## Your objective
When "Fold" occurs in a line of the material, copy that line.

## Provided material
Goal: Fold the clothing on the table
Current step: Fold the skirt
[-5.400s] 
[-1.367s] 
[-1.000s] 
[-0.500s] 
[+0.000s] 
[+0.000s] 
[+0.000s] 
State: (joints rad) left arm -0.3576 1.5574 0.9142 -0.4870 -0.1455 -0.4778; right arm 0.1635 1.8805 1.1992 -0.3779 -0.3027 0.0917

## Written solution
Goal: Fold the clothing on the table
Current step: Fold the skirt

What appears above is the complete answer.